Help re recording/replaying (i.e. automating) HTTP interactions to a web-site?

Hi,

Actually can anyone recommend a good technique / software / plugin
that would assist if I wanted to effectively (a) record my interaction
with my bank at the HTTP level, then (b) use this to automate that
behavior in my RoR application to automate pulling down daily account
details?

The best I can think of at the moment is: (a) Firefox Live HTTP
Headers plugin then (b) manually write Ruby code that sends these out
and waits for the response & check it before proceeding to the next
http request. I’m thinking someone probably has a better way, or
plugin, to handle at least part (b)?

Tks

Greg,

Have you looked into (Fire)Watir?

I am just releasing a new version of scRUBYt! (a web scraping
framework) where it will be possible to use FireWatir as the agent for
navigation/scraping, so you can write a simple but powerful DSL (stuff
like ‘click_link’, ‘fill_textfield’ etc) which is executed through
Firefox and is very well suited for scenarios you just described.
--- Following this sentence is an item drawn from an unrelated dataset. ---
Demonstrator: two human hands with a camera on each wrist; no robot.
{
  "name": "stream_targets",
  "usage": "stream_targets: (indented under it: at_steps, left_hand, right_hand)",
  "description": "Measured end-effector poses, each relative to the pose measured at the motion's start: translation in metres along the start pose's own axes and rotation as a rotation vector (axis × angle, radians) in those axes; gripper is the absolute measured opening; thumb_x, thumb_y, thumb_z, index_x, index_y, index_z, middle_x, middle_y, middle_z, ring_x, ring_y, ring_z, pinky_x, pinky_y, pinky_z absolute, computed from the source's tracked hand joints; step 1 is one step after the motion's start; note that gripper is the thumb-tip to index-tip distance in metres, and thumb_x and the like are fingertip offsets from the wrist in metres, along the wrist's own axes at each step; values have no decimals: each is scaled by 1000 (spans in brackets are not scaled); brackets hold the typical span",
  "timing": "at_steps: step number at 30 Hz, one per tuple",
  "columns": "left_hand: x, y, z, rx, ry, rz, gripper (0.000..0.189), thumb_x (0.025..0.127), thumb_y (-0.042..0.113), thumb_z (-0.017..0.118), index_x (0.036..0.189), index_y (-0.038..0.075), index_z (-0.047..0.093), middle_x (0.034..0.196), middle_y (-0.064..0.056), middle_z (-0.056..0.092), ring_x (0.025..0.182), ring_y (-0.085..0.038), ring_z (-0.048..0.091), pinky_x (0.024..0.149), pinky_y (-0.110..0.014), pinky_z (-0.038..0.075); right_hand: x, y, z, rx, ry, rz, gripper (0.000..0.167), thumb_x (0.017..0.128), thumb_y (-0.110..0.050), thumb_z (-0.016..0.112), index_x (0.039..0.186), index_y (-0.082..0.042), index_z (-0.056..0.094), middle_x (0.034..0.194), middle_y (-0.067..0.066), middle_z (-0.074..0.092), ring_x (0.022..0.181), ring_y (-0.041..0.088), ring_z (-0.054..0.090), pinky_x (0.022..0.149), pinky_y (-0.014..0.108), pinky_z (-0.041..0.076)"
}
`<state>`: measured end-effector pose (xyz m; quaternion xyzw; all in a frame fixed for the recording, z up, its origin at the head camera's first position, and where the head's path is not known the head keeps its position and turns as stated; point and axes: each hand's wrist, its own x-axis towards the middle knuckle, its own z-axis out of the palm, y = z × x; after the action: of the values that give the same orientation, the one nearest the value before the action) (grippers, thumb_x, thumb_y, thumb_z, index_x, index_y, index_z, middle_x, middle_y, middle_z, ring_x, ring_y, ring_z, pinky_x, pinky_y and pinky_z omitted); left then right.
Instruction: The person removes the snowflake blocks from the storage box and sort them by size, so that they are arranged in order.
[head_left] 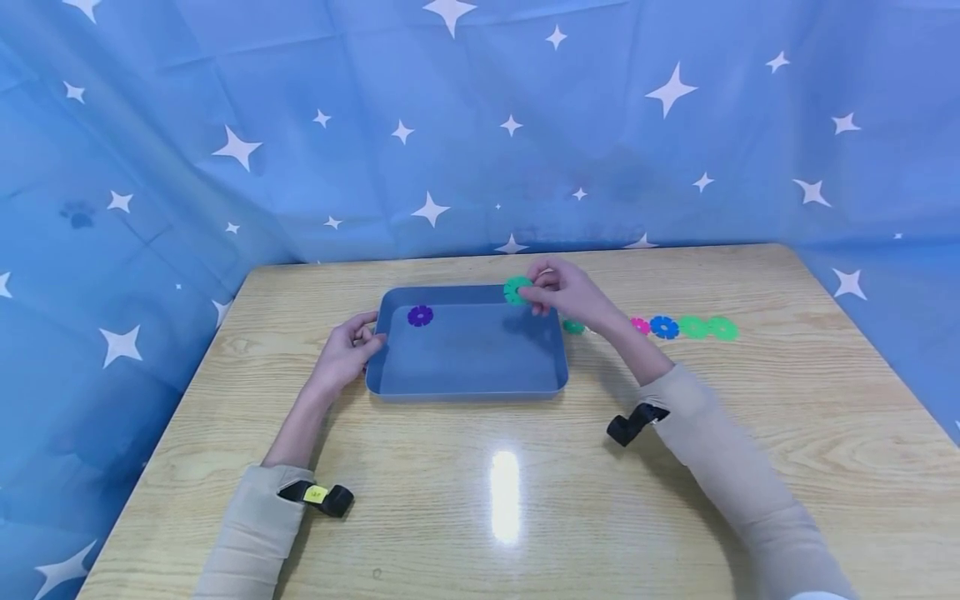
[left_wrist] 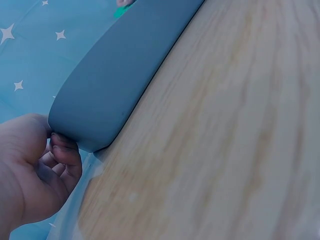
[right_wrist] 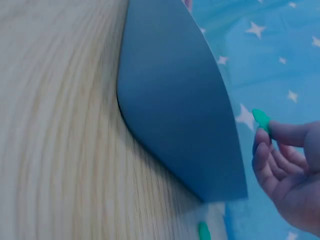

Drop
me a line if you are interested.

But of course plain (Fire)Watir would do, too.

Cheers,
Peter


http://www.rubyrailways.com
http://scrubyt.org

sounds good, it support:
• https?
• cookies?
• building in some intelligence? (say when the link for step N will
change over time but you can write an algorithm for it)

thanks

PS. 4th question Peter I forgot:
• does it support downloading a file (eg csv file, account transactions)

I see Watar requircs/drives a browser…i’m after something browser
independent…any other library/plugin suggestions?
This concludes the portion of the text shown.